1. Pipeline and Schema Management Understanding

  • Datastream Configuration: Verify whether Datastream is set up to automatically detect and propagate schema changes. If it does not support this feature or if automatic detection is not enabled, manual intervention may be required.
  • Dataflow Template Examination: Assess how the Datastream to SQL template is configured to manage schema mappings. If the template uses a static configuration approach, you'll need to update it to include the new column.

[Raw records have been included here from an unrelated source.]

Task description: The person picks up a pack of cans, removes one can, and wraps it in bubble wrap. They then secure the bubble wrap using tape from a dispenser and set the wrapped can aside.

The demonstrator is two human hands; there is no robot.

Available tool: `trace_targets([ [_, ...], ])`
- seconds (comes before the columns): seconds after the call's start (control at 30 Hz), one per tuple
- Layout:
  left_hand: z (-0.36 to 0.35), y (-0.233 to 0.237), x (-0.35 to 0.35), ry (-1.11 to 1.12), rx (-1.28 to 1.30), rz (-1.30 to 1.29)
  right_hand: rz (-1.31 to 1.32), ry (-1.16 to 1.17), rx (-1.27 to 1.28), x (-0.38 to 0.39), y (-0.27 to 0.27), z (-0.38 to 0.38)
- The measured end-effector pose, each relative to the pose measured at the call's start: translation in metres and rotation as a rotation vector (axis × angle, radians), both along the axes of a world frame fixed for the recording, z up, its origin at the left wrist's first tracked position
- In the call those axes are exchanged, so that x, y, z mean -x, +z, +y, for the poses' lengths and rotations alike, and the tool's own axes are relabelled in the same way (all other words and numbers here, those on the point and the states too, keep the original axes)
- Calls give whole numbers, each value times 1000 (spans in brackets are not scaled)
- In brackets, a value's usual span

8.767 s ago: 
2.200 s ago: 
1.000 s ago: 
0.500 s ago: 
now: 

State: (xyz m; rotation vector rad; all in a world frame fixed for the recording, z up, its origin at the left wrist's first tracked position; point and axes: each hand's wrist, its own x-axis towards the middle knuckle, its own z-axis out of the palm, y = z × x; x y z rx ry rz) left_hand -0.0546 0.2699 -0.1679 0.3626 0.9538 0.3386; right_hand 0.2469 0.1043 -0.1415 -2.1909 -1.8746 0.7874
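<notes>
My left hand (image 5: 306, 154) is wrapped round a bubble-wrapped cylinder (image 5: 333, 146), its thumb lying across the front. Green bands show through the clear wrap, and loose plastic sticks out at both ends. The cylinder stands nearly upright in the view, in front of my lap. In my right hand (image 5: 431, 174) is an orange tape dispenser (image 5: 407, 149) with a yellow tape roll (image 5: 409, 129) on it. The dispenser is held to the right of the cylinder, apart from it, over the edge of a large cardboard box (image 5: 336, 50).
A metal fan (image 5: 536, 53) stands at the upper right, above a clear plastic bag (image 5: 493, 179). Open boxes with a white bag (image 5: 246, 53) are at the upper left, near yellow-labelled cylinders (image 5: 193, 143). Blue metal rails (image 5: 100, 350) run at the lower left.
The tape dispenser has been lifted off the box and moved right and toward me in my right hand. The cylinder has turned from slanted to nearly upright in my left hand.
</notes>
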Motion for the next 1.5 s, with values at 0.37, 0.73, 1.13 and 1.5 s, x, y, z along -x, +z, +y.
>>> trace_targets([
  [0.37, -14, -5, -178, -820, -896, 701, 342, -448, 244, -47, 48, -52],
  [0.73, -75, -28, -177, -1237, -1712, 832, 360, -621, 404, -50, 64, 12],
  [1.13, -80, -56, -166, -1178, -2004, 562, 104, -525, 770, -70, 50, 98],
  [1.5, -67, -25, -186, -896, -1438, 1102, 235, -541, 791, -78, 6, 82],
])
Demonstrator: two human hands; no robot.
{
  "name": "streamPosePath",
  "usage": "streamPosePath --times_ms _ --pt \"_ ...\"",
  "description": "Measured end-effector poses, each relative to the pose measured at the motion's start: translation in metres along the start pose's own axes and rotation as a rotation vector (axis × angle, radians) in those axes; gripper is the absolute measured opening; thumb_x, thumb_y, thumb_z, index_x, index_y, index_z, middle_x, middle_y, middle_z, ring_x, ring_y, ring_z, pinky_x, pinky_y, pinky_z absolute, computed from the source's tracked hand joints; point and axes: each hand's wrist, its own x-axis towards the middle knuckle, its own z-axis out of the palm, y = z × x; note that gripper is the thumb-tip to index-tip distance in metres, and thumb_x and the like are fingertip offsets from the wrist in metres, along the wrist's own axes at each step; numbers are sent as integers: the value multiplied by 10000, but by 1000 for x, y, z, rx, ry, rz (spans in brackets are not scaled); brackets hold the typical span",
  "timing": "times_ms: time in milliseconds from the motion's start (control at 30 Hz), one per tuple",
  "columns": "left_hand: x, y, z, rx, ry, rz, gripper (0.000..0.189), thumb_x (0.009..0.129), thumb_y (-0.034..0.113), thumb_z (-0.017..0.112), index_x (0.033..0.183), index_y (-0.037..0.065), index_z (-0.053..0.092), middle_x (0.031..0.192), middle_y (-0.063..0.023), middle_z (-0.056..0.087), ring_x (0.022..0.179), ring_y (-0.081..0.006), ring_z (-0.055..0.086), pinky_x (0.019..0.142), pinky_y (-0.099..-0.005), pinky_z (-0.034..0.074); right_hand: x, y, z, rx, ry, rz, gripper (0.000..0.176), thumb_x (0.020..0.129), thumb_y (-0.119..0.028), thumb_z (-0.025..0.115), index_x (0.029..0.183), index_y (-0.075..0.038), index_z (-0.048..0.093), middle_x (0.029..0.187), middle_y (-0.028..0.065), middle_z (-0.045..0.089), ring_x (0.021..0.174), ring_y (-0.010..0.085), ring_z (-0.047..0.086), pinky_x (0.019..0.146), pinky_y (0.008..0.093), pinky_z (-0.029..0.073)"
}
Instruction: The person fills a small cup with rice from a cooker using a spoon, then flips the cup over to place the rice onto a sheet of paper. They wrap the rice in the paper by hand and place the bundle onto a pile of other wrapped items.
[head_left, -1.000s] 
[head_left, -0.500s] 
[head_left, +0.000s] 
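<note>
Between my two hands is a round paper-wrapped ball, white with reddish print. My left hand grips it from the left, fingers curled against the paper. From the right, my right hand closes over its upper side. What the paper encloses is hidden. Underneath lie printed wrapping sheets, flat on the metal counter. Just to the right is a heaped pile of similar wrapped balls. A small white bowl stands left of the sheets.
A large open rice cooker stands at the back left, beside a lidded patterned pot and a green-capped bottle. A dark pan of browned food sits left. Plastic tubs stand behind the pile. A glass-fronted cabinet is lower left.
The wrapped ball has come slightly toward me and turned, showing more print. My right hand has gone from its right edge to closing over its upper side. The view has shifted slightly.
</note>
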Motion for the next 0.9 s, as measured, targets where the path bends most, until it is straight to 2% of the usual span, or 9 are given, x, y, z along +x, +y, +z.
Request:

2. Addressing Schema Mismatch

  • Manual Schema Update: If the pipeline tools offer the capability, manually update the schema mapping to incorporate the new column, ensuring that its data transfer is properly defined.
  • Pipeline Reconfiguration: In cases where manual updates are not feasible or if the schema change is not automatically detected, consider reinitializing or recreating parts of your pipeline. This may prompt Datastream to generate a new configuration that reflects the updated MySQL source schema.

3. Data Backfill Strategy

Given the potential for existing data to lack values for the new column, a backfill strategy may be necessary:

  • Direct SQL Updates: For immediate value population, execute SQL update commands directly on the PostgreSQL database to fill the new column with default or calculated values as needed.
  • Utilize Pipeline Tools for Backfill: If your setup allows, use your pipeline tools to facilitate a backfill process, ensuring that all relevant data in PostgreSQL reflects the new column's values.

Important Considerations

  • Dive into the documentation for both Datastream and the Datastream to SQL Dataflow template to understand their schema change management capabilities and configuration requirements.
  • To reduce the risk of data inconsistencies, consider pausing data ingestion into MySQL during the schema update process.
  • Develop a meticulous backfilling strategy, especially if the new column requires specific, non-default values. This may involve recalculating values based on existing data or running additional processes outside the immediate pipeline.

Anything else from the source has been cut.